Schulz era evidentemente più grande di Salinger. Mi ricordo che nel ”65 collaboravo a ”Linus” come Vittorini e lui mi disse ”Io avvicinerei i Peanuts al Giovane Holden”. Io eccepii, e lui mi chiese ”Vuoi dire che è più artista Schulz?”. Tempo fa ho scritto un pezzullo in morte di Salinger, in cui sostenevo che a leggerlo adesso è datato, per il linguaggio e per lo slang. Schulz, no. Allora il vero poeta era lui, non è stato più toccato, dato che è impossibile aggiornarlo, perché era già buono per tutti i tempi, proprio come i classici».
Parola di Umberto Eco, che condensa in una frase il concetto per cui Charlie Brown ha sì sessant’anni, ma li porta molto meglio del suo celebre coetaneo, l’ormai ex giovane Holden. Il semiologo ha parlato così nell’aula universitaria di San Giovanni in Monte a Bologna – durante l’incontro «Charlie Brown: i suoi primi 60 anni» con Annamaria Gandini, il grafico di «Linus» Salvatore Grigorietti, Fulvia Serra e la vedova del disegnatore, Jeannie Schulz -, riscattando una volta di più il fumetto dal rango di arte di serie B, ma in realtà si è ripetuto, perché gli stessi argomenti avevano ispirato la sua introduzione al libro che segnò la primissima apparizione dei «Peanuts» in Italia nel 1963.
Schulz all’epoca era già famosissimo negli Usa, mentre in Europa era un illustre sconosciuto. Eco, che ne curò anche le traduzioni in italiano insieme a Franco Cavallone e ad altri del giro di Giovanni Gandini – quelli della nascente Milano Libri -, fece la sua parte per favorirne lo sbarco nel nostro paese. «Esisteva una massoneria di persone che andavano in piazza alla Scala, in una edicola-libreria che ora è stata trasformata in un negozio che vende articoli cinesi. Lì trovavamo i ”Fantastici 4” e volumetti di fumetti americani. Noi facevamo parte di una confraternita segreta e ci scambiavamo informazioni sui Peanuts. Voglio anche precisare che Vittorini aveva fatto un’operazione per cui aveva messo i fumetti di ”BC” in una collana letteraria che dirigeva. Quello è stato il primo fumetto a entrare in una collana letteraria, ancora prima dei Peanuts, perché lui aveva questo coraggio».
Senza perdere il gusto per la provocazione e per l’accostamento trasversale di generi nobili e meno nobili, l’autore de «Il nome della rosa» ironizza sul fatto che l’ingresso del fumetto dalla porta principale dell’università faccia ancora notizia: «Pietro Citati, a proposito di ”Apocalittici e integrati” (famoso saggio di Eco, ndr), scrisse un articolo scandalizzato in cui diceva che nel giro di dieci anni allora si sarebbero fatte tesi universitarie sul fumetto…».
Profezia destinata ad avverarsi, anche se il tono del critico era tutt’altro che favorevole.
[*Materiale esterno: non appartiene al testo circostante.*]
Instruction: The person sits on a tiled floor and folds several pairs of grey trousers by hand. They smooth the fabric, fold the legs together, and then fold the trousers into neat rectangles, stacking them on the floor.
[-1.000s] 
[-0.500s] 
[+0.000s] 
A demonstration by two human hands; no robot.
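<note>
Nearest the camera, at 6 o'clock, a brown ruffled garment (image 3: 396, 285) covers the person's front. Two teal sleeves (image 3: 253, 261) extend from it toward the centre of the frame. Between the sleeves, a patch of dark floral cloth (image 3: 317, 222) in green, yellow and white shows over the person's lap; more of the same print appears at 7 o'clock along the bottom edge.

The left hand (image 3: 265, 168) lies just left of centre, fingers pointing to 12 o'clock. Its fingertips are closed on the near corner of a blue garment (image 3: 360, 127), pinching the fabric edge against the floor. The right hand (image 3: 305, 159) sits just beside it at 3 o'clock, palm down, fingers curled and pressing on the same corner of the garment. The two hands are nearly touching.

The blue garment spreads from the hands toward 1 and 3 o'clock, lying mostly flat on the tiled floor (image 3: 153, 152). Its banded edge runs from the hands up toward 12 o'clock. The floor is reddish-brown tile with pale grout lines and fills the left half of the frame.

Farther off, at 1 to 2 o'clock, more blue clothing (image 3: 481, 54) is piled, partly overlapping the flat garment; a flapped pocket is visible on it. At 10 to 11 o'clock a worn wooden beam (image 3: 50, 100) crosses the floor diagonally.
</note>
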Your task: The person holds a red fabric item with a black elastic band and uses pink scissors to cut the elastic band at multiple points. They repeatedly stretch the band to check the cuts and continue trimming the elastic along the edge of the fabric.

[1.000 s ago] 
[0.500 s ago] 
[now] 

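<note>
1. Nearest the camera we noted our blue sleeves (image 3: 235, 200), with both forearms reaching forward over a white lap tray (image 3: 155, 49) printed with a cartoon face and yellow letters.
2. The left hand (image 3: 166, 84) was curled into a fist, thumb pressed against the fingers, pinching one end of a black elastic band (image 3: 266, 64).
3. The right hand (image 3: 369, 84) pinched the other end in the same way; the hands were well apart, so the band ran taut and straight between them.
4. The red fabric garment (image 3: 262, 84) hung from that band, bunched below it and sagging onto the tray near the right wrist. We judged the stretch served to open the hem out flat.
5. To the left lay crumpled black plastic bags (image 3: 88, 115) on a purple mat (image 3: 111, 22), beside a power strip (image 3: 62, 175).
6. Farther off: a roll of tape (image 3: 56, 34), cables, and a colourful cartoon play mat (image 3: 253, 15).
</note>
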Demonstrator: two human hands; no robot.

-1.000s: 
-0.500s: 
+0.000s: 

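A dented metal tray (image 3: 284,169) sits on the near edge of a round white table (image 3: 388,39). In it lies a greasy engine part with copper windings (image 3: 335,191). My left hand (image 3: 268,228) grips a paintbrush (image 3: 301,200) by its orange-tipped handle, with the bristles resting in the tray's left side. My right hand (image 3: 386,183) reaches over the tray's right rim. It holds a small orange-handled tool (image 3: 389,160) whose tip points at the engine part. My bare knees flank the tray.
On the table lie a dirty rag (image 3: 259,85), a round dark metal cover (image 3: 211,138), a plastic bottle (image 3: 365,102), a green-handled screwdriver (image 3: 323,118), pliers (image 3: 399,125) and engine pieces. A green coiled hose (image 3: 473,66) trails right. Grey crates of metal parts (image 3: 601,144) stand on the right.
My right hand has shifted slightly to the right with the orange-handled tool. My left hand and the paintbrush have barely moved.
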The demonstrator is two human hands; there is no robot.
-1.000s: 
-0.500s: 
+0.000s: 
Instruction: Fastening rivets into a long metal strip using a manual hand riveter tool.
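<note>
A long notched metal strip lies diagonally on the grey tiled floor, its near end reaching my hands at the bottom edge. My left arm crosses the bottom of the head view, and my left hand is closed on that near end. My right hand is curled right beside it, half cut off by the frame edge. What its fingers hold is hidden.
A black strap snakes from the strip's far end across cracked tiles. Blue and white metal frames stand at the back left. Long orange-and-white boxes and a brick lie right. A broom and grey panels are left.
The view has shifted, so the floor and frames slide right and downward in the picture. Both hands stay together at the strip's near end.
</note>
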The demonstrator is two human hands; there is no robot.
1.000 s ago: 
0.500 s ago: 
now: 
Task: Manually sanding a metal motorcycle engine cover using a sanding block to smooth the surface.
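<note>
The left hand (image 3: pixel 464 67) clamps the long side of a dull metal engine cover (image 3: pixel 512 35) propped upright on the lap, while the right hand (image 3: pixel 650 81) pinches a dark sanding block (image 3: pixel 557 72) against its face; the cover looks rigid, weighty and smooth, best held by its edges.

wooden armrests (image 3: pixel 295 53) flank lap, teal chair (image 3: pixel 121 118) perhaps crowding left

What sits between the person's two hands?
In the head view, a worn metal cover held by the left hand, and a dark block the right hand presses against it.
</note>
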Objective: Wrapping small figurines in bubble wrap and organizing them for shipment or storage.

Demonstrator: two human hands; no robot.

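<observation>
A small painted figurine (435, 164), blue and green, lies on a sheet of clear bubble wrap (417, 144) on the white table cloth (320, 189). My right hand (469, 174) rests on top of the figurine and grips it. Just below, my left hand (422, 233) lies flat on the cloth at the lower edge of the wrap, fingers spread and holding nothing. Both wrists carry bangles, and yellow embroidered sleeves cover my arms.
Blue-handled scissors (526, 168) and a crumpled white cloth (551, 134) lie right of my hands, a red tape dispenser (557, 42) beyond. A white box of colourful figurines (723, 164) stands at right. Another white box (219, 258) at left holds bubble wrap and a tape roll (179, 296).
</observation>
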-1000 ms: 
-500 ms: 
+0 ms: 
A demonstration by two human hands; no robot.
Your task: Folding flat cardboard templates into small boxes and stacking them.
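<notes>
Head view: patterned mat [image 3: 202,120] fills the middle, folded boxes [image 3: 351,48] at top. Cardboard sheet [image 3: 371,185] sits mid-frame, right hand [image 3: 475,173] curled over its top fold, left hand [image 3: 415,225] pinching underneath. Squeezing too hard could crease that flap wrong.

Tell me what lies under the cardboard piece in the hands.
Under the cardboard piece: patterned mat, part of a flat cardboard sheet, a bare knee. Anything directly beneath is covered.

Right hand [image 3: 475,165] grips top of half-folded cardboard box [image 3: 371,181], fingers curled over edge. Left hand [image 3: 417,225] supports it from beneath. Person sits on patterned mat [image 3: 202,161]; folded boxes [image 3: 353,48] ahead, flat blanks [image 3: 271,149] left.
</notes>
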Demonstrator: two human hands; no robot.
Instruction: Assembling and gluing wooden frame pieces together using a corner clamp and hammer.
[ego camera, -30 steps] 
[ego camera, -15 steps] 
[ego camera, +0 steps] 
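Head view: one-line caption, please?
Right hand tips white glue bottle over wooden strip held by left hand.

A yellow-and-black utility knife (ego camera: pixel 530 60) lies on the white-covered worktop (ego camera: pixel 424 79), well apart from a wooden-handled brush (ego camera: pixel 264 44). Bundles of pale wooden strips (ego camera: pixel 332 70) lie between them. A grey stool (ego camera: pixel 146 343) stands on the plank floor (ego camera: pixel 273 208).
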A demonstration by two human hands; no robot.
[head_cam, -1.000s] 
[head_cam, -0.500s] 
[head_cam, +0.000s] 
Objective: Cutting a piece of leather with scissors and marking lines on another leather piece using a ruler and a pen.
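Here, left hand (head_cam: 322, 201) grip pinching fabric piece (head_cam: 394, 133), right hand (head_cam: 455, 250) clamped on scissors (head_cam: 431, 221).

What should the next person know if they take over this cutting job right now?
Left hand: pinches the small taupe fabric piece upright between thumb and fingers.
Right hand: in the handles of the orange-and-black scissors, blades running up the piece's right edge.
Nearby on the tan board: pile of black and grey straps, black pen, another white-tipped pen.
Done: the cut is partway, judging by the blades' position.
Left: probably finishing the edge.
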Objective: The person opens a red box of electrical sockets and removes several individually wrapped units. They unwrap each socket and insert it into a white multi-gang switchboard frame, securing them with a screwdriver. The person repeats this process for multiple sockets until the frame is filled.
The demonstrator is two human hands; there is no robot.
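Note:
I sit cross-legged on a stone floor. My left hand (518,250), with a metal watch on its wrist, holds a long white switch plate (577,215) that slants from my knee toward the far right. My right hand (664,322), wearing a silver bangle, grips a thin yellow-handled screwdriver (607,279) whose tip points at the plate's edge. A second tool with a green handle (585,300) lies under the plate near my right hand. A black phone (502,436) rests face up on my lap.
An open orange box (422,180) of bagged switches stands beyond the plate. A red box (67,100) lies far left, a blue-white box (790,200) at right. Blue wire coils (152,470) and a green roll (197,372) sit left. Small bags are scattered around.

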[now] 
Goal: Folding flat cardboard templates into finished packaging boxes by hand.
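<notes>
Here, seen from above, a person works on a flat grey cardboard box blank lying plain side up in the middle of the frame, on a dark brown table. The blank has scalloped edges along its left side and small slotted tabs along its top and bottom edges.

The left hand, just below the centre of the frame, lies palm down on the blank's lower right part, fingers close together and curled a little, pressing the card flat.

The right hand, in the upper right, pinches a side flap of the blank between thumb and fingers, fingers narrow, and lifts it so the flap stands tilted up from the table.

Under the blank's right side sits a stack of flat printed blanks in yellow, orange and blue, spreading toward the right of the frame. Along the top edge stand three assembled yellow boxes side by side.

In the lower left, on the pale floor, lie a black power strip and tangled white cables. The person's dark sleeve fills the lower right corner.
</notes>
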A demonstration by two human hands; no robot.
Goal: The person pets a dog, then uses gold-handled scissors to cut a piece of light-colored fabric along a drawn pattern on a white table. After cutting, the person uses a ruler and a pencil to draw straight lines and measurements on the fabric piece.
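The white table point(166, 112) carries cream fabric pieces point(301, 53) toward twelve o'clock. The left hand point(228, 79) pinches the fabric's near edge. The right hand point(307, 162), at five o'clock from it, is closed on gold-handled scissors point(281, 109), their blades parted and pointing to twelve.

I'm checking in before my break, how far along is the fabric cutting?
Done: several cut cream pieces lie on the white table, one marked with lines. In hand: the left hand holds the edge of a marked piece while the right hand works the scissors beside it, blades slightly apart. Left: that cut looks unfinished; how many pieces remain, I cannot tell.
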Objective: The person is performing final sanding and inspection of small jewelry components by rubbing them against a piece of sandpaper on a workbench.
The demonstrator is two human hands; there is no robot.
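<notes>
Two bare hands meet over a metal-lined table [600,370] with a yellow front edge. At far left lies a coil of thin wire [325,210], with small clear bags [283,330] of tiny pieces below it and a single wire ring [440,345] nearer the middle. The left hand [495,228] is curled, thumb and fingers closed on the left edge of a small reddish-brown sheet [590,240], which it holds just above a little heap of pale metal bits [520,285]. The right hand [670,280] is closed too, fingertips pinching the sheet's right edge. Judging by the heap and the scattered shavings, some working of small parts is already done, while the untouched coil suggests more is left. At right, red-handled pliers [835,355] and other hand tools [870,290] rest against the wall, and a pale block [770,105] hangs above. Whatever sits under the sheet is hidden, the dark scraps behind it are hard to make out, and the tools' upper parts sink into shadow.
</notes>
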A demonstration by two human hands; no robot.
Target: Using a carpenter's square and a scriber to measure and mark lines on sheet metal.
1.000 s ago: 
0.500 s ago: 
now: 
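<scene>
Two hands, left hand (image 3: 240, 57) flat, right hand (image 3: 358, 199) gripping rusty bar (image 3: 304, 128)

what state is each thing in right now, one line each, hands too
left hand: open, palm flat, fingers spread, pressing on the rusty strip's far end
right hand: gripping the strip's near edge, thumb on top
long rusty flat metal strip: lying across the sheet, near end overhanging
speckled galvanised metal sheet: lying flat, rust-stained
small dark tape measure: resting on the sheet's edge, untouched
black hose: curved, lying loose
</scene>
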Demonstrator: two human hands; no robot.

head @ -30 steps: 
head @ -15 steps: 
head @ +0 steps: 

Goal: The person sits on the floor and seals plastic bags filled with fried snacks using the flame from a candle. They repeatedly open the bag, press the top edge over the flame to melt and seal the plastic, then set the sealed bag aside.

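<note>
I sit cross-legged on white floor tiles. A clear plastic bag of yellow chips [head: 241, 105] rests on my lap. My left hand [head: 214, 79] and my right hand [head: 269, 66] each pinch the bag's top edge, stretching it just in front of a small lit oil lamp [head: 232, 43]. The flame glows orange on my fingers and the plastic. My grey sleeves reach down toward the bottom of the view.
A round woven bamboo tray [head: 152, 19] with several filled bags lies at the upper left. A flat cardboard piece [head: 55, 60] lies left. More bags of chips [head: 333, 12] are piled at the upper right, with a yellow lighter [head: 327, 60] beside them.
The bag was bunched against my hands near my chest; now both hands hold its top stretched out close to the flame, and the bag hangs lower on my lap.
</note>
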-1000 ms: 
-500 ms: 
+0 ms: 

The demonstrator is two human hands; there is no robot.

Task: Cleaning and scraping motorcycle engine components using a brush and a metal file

Ma l’Italia è comunque in buona compagnia nel disprezzo di strisce e balloons, se è vero che il primo articolo colto sull’argomento pubblicato negli Usa è arrivato a più di vent’anni di distanza dall’introduzione di Eco, riproducendola integralmente: «Il mio scritto su Charlie Brown venne pubblicato come novità assoluta sulla ”New York Review of Books” nel 1985. Il fumetto come genere è nato in America, ma è stato promosso a qualità culturale in Europa».
La vedova di «Sparky», Jeannie Schulz, conferma l’incredulità del marito quando vide che Eco si era occupato del suo lavoro su una rivista letteraria di prestigio.
E a chi gli fa presente la modestia di Schulz, che si presentava come un umile artigiano, il semiologo ribatte: «Quando ho scritto il mio primo romanzo, che inizia con la frase banale ”Era un giorno di novembre…” in polemica con Paul Valéry, che sosteneva che non si poteva più cominciare i libri in quella maniera, ho fatto la citazione di ”era una notte buia e tempestosa” di Snoopy. Ma se Schulz l’aveva scritta, è perché la storia di Valéry la conosceva anche lui. Voglio dire che era molto più colto e letterato di quanto desse a intendere».